--- Work to complete ---
For the records below, report how many lines include the word "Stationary". Only the number should appear.

──────── Data under study ────────

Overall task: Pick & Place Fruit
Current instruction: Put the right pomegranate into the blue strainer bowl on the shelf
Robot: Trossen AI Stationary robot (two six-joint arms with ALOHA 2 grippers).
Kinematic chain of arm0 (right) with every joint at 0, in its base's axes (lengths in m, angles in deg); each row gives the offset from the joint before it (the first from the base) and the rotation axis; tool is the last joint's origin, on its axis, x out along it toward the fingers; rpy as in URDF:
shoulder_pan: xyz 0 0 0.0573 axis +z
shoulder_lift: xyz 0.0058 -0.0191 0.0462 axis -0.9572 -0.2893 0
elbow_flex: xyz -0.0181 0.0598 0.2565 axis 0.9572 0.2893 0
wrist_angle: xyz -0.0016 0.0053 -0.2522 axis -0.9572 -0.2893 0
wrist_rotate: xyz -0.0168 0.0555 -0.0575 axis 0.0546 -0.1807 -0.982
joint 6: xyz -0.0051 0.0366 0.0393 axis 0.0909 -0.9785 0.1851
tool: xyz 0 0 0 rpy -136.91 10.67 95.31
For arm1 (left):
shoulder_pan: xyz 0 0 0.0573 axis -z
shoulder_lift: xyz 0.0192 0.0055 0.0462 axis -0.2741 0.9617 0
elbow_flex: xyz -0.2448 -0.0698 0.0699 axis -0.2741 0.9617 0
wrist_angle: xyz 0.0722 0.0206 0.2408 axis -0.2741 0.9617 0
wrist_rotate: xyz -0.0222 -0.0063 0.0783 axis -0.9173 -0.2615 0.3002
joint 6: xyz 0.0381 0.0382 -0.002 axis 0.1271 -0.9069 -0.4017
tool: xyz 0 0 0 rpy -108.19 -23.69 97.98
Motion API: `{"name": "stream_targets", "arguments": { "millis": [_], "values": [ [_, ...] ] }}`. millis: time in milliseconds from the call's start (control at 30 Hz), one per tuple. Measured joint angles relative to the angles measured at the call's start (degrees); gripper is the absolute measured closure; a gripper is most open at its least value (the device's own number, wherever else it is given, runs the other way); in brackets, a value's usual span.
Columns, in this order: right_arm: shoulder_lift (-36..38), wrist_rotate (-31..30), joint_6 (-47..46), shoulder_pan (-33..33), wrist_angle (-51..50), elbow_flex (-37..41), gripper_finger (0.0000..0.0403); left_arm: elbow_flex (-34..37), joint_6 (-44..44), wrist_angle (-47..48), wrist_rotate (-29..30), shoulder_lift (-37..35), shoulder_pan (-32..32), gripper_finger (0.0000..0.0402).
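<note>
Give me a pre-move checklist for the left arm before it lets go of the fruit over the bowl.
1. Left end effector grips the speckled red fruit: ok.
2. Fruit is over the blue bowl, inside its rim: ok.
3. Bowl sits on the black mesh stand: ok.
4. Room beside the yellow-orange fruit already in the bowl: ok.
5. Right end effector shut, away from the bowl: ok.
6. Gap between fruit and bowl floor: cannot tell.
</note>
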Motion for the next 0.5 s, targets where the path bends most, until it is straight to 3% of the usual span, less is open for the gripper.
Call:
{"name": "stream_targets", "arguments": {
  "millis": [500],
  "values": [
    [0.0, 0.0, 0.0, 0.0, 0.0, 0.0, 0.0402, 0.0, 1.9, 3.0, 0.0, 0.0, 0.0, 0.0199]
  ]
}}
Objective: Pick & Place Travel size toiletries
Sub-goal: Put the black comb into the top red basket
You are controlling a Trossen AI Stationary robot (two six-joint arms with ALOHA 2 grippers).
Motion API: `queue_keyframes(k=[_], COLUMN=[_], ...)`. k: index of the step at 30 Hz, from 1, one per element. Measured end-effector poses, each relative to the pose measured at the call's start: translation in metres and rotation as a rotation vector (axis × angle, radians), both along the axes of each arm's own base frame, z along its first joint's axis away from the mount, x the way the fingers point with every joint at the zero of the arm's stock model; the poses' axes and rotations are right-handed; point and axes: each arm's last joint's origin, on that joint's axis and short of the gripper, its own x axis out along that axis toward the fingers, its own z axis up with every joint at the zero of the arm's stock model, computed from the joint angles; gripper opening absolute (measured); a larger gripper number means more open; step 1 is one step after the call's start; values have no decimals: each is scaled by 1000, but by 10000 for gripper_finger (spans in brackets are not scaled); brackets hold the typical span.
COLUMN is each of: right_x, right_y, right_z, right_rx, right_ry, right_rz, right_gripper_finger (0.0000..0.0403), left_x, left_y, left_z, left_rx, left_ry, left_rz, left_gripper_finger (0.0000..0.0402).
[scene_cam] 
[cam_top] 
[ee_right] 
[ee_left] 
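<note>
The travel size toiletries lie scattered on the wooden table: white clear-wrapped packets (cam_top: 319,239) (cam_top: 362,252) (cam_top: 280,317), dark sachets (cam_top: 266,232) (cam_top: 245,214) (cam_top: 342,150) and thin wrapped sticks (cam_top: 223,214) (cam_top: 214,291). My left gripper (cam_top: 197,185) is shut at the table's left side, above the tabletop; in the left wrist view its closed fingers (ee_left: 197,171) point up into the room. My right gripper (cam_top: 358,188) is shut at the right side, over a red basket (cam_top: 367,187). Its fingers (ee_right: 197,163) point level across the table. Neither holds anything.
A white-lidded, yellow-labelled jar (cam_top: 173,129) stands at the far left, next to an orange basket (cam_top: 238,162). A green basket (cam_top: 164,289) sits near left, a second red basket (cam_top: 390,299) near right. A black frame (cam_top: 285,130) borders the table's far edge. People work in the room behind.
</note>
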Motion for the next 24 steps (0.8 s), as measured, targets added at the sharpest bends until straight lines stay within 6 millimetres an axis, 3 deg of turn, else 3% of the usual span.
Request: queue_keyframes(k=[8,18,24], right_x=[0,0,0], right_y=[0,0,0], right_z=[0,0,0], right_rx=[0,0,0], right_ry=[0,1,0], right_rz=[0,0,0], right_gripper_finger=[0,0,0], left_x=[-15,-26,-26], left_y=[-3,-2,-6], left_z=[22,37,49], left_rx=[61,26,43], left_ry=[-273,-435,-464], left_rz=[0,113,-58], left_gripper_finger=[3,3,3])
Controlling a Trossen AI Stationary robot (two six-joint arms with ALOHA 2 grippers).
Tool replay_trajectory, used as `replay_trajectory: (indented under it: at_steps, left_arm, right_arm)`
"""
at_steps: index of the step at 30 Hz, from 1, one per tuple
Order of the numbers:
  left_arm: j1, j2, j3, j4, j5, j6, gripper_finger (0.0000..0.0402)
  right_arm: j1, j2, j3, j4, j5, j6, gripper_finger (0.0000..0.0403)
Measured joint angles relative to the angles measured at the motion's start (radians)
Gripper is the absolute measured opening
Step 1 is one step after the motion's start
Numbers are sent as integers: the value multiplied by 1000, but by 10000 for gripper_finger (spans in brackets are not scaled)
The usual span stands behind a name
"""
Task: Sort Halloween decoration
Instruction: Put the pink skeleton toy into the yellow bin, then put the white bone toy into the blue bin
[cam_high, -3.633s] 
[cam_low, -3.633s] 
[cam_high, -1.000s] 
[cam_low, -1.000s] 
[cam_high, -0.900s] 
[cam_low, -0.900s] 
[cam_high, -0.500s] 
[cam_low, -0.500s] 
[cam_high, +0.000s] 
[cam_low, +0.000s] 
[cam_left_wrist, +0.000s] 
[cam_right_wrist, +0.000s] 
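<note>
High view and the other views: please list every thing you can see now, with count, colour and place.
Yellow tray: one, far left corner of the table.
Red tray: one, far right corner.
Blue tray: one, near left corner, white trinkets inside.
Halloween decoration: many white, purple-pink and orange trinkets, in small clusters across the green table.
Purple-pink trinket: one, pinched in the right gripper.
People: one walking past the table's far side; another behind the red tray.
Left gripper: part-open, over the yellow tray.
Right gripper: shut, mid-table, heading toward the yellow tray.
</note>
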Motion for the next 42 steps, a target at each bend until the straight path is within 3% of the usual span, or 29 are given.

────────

--- Result for this task ---
3